**WHAT YOU NEED TO DO**.
Print, without alteration, the lines that extend from the one holding "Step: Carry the" to the final line of the listing below.

**DATA BLOCK**.
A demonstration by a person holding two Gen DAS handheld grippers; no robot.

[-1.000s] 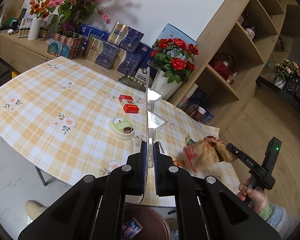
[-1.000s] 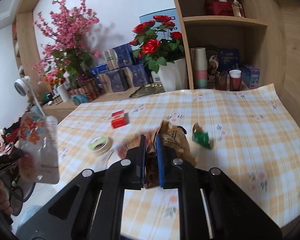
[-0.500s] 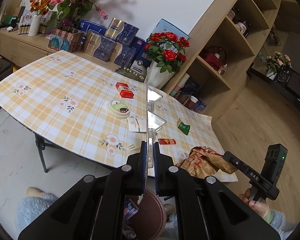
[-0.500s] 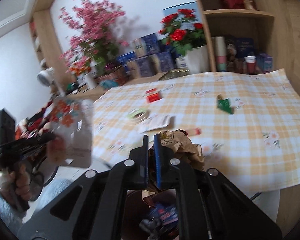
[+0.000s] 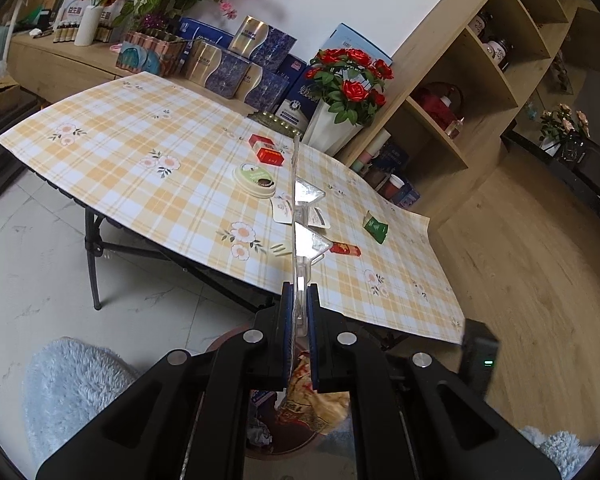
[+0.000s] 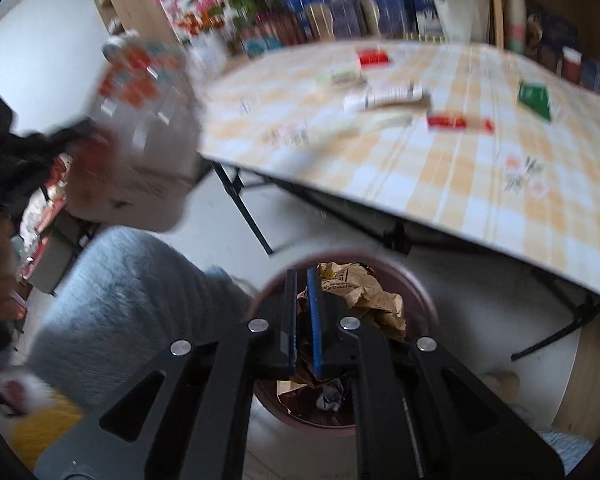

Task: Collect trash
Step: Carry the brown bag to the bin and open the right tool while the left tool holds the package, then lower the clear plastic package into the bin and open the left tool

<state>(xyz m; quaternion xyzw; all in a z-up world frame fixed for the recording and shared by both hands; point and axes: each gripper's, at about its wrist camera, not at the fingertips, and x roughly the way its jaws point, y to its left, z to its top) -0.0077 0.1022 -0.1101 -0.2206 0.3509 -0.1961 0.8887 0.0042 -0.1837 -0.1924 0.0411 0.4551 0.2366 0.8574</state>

**RESPONSE TO THIS TASK**.
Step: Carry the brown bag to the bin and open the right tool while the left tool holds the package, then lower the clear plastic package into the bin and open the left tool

<state>(xyz m; quaternion xyzw; all in a z-up world frame fixed for the recording and shared by both hands; point and axes: each gripper's, at about its wrist camera, not at the fingertips, and x roughly the way its jaws point, y to its left, z to its top) -0.0077 0.1022 -0.1101 -0.2206 0.3509 -0.1961 0.8887 0.0042 -0.1837 -0.1924 0.0411 0.4551 0.2366 0.8574</state>

Nothing else belongs to this answer.